> _PROBLEM TO SOLVE_: What follows is a set of entries. Give them again exactly, without the pictures.

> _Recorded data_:
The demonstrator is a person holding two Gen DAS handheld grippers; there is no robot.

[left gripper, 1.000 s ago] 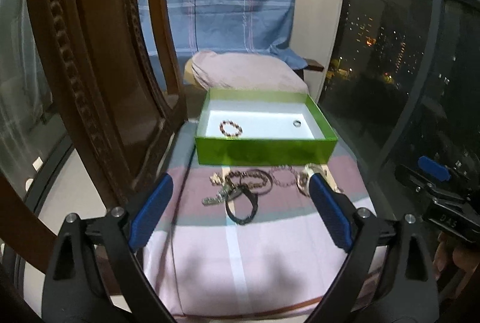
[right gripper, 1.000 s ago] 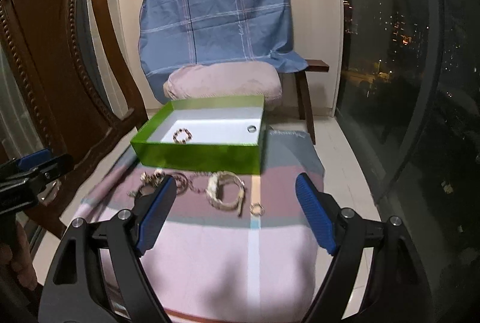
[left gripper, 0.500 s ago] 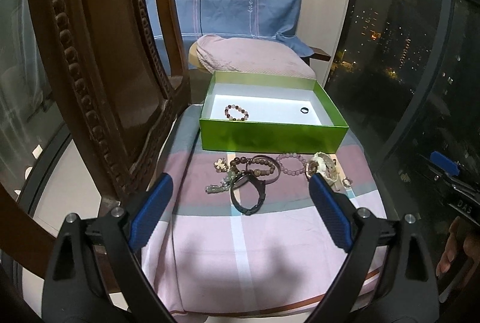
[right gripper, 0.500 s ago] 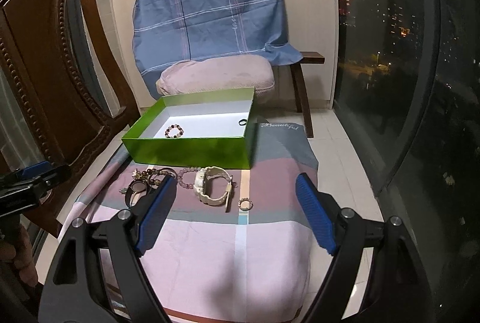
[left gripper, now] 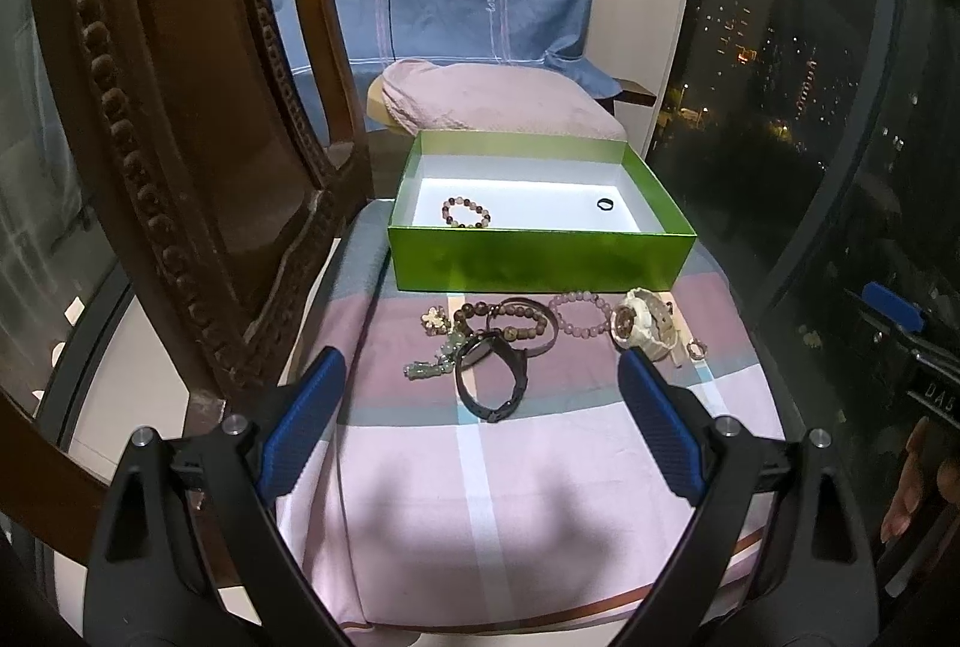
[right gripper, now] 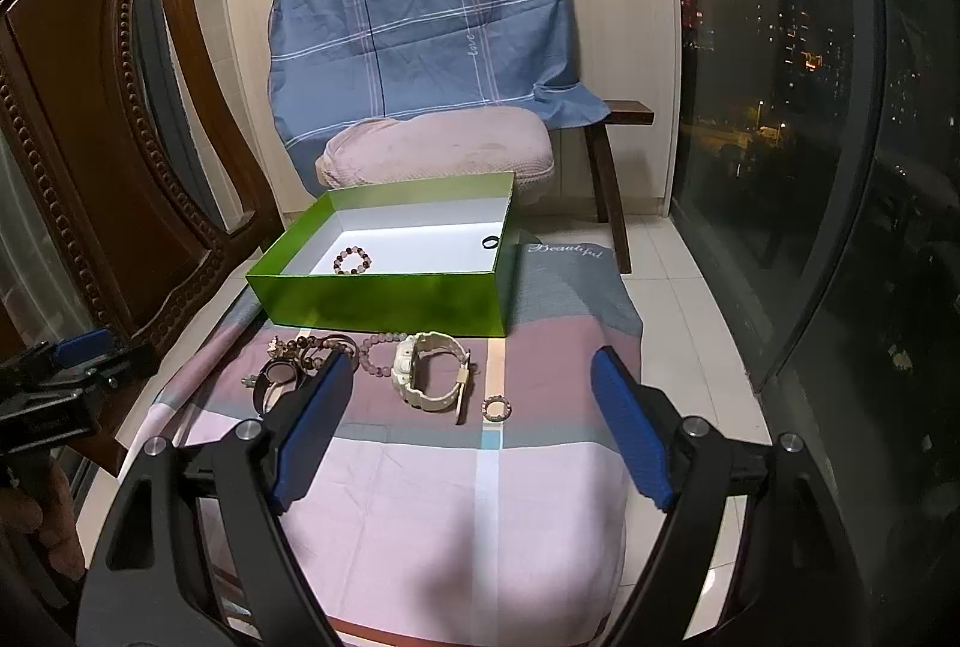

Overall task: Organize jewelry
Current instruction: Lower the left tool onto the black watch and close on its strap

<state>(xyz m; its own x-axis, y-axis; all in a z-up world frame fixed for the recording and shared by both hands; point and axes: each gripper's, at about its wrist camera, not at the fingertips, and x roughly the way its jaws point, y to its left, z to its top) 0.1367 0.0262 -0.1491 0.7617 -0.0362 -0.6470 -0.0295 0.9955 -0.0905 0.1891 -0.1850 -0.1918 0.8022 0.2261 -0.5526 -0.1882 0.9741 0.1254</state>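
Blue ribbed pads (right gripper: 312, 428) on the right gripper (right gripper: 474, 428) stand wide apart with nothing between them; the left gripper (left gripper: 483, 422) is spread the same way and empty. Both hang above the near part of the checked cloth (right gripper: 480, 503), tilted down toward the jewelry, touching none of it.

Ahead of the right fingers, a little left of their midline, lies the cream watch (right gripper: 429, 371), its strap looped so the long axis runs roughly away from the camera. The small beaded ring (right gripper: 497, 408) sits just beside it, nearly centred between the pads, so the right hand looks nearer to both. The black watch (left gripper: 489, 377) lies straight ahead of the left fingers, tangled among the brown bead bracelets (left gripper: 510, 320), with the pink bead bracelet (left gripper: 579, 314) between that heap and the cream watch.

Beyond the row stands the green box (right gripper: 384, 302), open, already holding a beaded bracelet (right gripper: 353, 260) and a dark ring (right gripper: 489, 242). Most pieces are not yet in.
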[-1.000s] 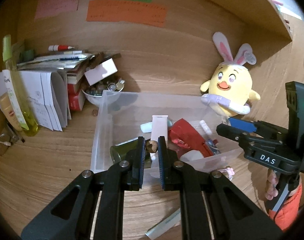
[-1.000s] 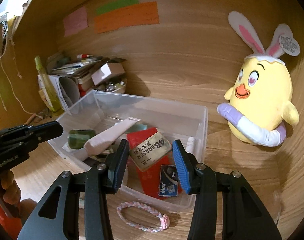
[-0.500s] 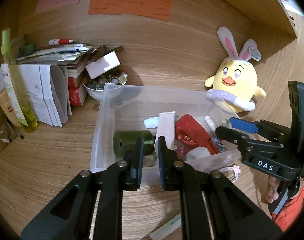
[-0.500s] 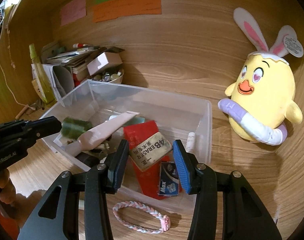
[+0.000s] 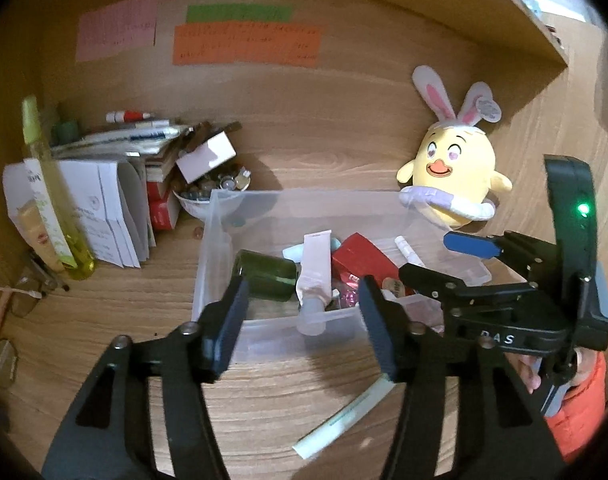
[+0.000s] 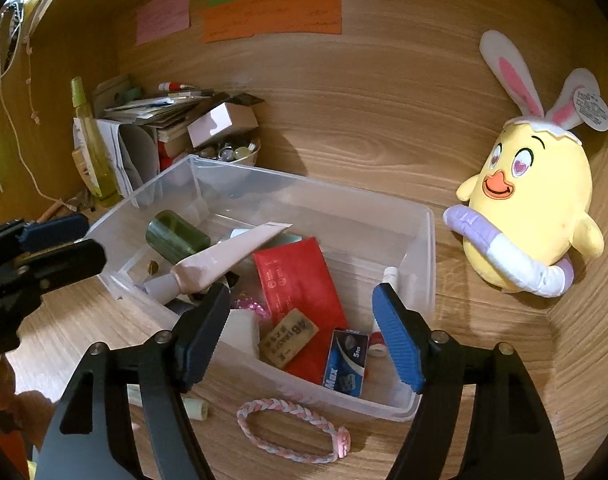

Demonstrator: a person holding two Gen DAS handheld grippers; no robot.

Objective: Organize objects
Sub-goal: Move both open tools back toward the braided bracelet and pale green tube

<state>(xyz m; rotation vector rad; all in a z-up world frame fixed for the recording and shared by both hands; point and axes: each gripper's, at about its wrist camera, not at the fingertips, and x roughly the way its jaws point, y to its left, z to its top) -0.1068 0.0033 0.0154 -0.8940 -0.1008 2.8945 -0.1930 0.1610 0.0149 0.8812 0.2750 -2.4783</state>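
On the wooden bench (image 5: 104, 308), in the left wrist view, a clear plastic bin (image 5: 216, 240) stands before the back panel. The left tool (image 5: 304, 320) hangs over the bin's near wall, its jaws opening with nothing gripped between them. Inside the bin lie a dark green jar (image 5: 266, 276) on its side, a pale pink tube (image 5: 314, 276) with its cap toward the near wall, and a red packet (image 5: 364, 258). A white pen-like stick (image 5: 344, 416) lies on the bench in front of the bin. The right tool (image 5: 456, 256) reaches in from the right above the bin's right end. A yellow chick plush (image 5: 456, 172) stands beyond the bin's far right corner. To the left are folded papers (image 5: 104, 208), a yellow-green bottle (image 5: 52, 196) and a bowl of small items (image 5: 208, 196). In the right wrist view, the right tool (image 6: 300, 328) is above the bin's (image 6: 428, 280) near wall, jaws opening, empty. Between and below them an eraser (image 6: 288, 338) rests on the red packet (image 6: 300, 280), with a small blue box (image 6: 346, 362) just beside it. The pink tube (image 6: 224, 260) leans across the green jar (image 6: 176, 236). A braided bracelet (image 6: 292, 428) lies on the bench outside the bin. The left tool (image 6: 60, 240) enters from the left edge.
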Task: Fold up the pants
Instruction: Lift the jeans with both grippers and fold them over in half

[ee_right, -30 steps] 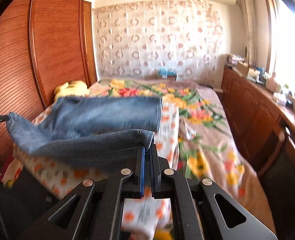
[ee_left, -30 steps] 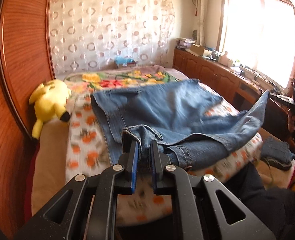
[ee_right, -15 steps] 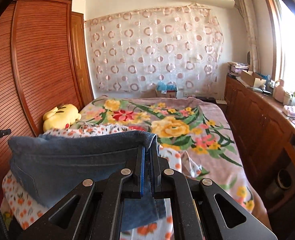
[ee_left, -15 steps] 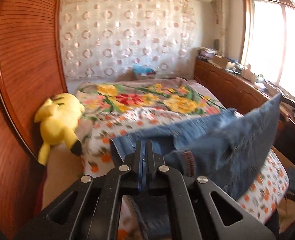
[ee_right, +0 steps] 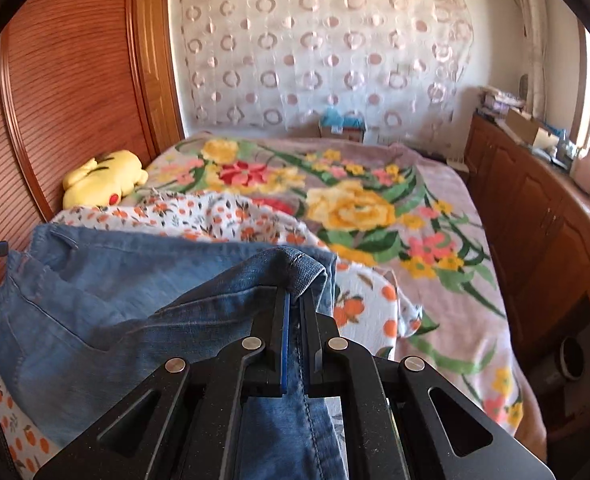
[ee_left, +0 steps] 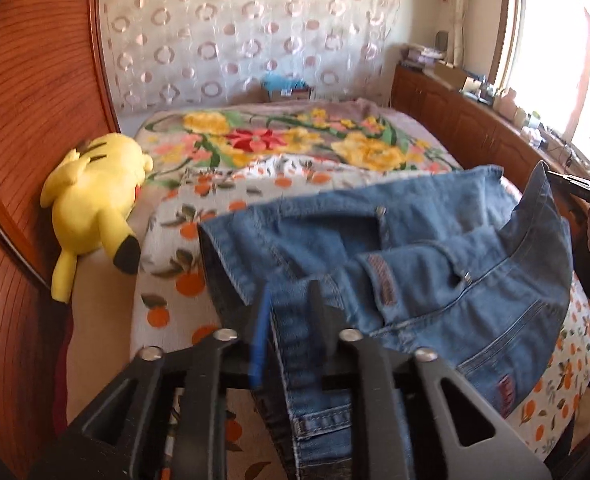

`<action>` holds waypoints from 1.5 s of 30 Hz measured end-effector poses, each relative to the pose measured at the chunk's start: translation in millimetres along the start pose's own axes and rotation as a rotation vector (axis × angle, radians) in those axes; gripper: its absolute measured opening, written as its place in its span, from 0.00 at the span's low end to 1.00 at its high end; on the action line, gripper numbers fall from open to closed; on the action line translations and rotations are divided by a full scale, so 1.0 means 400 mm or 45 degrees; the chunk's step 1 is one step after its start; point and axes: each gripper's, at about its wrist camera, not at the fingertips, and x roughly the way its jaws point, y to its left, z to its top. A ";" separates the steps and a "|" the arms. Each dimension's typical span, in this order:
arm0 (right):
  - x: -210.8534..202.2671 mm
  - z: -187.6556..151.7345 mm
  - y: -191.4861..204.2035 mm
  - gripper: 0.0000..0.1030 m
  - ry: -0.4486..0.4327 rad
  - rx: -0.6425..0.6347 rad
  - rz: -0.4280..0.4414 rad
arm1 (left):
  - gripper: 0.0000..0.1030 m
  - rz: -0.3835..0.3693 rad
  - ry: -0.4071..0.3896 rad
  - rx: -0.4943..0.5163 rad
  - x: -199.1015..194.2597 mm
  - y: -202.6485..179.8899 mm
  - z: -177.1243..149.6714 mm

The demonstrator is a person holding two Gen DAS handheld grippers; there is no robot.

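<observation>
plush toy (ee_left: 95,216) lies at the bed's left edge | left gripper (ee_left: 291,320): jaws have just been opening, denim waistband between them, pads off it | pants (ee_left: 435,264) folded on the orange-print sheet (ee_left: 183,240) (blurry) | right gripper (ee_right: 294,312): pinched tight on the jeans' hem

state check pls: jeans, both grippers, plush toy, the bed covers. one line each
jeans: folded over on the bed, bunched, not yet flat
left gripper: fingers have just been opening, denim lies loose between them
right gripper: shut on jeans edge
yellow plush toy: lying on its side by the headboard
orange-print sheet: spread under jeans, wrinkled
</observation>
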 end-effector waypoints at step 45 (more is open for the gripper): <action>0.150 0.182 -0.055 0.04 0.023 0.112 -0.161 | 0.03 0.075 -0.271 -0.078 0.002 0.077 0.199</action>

> _ANSWER TO THIS TASK_:
The demonstrator is a person holding two Gen DAS handheld grippers; there is no robot.

[left gripper, 1.000 s ago] 
[right gripper, 1.000 s ago] 
[left gripper, 0.500 s ago] 
[right gripper, 0.500 s ago] 
[left gripper, now] 
[right gripper, now] 

Overall task: Organize jewelry
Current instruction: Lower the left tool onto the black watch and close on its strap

<state>(xyz m; its own x-axis, y-axis; all in a z-up world frame fixed for the recording and shared by both hands; point and axes: each gripper's, at about its wrist camera, not at the fingertips, and x roughly the way its jaws point, y to its left, z to its top) 0.1367 0.0262 -0.1491 0.7617 -0.0362 -0.6470 -0.0295 0.9955 -0.0905 0.1891 -0.1850 -0.1918 0.8022 0.2261 -0.5526 -0.1882 0.9741 0.1254</state>
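Blue ribbed pads (right gripper: 312, 428) on the right gripper (right gripper: 474, 428) stand wide apart with nothing between them; the left gripper (left gripper: 483, 422) is spread the same way and empty. Both hang above the near part of the checked cloth (right gripper: 480, 503), tilted down toward the jewelry, touching none of it.

Ahead of the right fingers, a little left of their midline, lies the cream watch (right gripper: 429, 371), its strap looped so the long axis runs roughly away from the camera. The small beaded ring (right gripper: 497, 408) sits just beside it, nearly centred between the pads, so the right hand looks nearer to both. The black watch (left gripper: 489, 377) lies straight ahead of the left fingers, tangled among the brown bead bracelets (left gripper: 510, 320), with the pink bead bracelet (left gripper: 579, 314) between that heap and the cream watch.

Beyond the row stands the green box (right gripper: 384, 302), open, already holding a beaded bracelet (right gripper: 353, 260) and a dark ring (right gripper: 489, 242). Most pieces are not yet in.
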[-1.000s] 
[-1.000s] 
[-0.500s] 
[-0.500s] 
[+0.000s] 
[+0.000s] 

Demonstrator: a person holding two Gen DAS handheld grippers; no robot.

Objective: Organize objects
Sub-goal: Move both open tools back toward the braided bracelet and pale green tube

<state>(xyz m; rotation vector rad; all in a z-up world frame fixed for the recording and shared by both hands; point and axes: each gripper's, at about its wrist camera, not at the fingertips, and x roughly the way its jaws point, y to its left, z to its top) -0.1068 0.0033 0.0154 -0.8940 -0.1008 2.8945 -0.1930 0.1610 0.0149 0.8812 0.2750 -2.4783</state>
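On the wooden bench (image 5: 104, 308), in the left wrist view, a clear plastic bin (image 5: 216, 240) stands before the back panel. The left tool (image 5: 304, 320) hangs over the bin's near wall, its jaws opening with nothing gripped between them. Inside the bin lie a dark green jar (image 5: 266, 276) on its side, a pale pink tube (image 5: 314, 276) with its cap toward the near wall, and a red packet (image 5: 364, 258). A white pen-like stick (image 5: 344, 416) lies on the bench in front of the bin. The right tool (image 5: 456, 256) reaches in from the right above the bin's right end. A yellow chick plush (image 5: 456, 172) stands beyond the bin's far right corner. To the left are folded papers (image 5: 104, 208), a yellow-green bottle (image 5: 52, 196) and a bowl of small items (image 5: 208, 196). In the right wrist view, the right tool (image 6: 300, 328) is above the bin's (image 6: 428, 280) near wall, jaws opening, empty. Between and below them an eraser (image 6: 288, 338) rests on the red packet (image 6: 300, 280), with a small blue box (image 6: 346, 362) just beside it. The pink tube (image 6: 224, 260) leans across the green jar (image 6: 176, 236). A braided bracelet (image 6: 292, 428) lies on the bench outside the bin. The left tool (image 6: 60, 240) enters from the left edge.
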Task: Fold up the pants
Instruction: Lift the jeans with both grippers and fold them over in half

[ee_right, -30 steps] 
[ee_left, -30 steps] 
[ee_right, -15 steps] 
[ee_left, -15 steps] 
[ee_right, +0 steps] 
[ee_left, +0 steps] 

`<action>` holds waypoints from 1.5 s of 30 Hz measured end-effector poses, each relative to the pose measured at the chunk's start: translation in millimetres along the start pose's own axes and rotation as a rotation vector (axis × angle, radians) in those axes; gripper: its absolute measured opening, written as its place in its span, from 0.00 at the span's low end to 1.00 at its high end; on the action line, gripper numbers fall from open to closed; on the action line translations and rotations are divided by a full scale, so 1.0 means 400 mm or 45 degrees; the chunk's step 1 is one step after its start; point and axes: each gripper's, at about its wrist camera, not at the fingertips, and x roughly the way its jaws point, y to its left, z to its top. A ";" separates the steps and a "|" the arms. Each dimension's typical span, in this order:
arm0 (right):
  - x: -210.8534..202.2671 mm
  - z: -187.6556..151.7345 mm
  - y: -191.4861..204.2035 mm
  - gripper: 0.0000..0.1030 m
  - ry: -0.4486..0.4327 rad
  - rx: -0.6425..0.6347 rad
  - rz: -0.4280..0.4414 rad
arm1 (left):
  - gripper: 0.0000..0.1030 m
  - rz: -0.3835..0.3693 rad
  - ry: -0.4071..0.3896 rad
  - rx: -0.4943..0.5163 rad
  - x: -199.1015..194.2597 mm
  - y: -202.6485..179.8899 mm
  - z: -177.1243..149.6714 mm

The demonstrator is a person holding two Gen DAS handheld grippers; there is no robot.

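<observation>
plush toy (ee_left: 95,216) lies at the bed's left edge | left gripper (ee_left: 291,320): jaws have just been opening, denim waistband between them, pads off it | pants (ee_left: 435,264) folded on the orange-print sheet (ee_left: 183,240) (blurry) | right gripper (ee_right: 294,312): pinched tight on the jeans' hem

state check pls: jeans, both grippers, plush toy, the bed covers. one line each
jeans: folded over on the bed, bunched, not yet flat
left gripper: fingers have just been opening, denim lies loose between them
right gripper: shut on jeans edge
yellow plush toy: lying on its side by the headboard
orange-print sheet: spread under jeans, wrinkled
</observation>
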 end-effector waypoints at step 45 (more is open for the gripper): <action>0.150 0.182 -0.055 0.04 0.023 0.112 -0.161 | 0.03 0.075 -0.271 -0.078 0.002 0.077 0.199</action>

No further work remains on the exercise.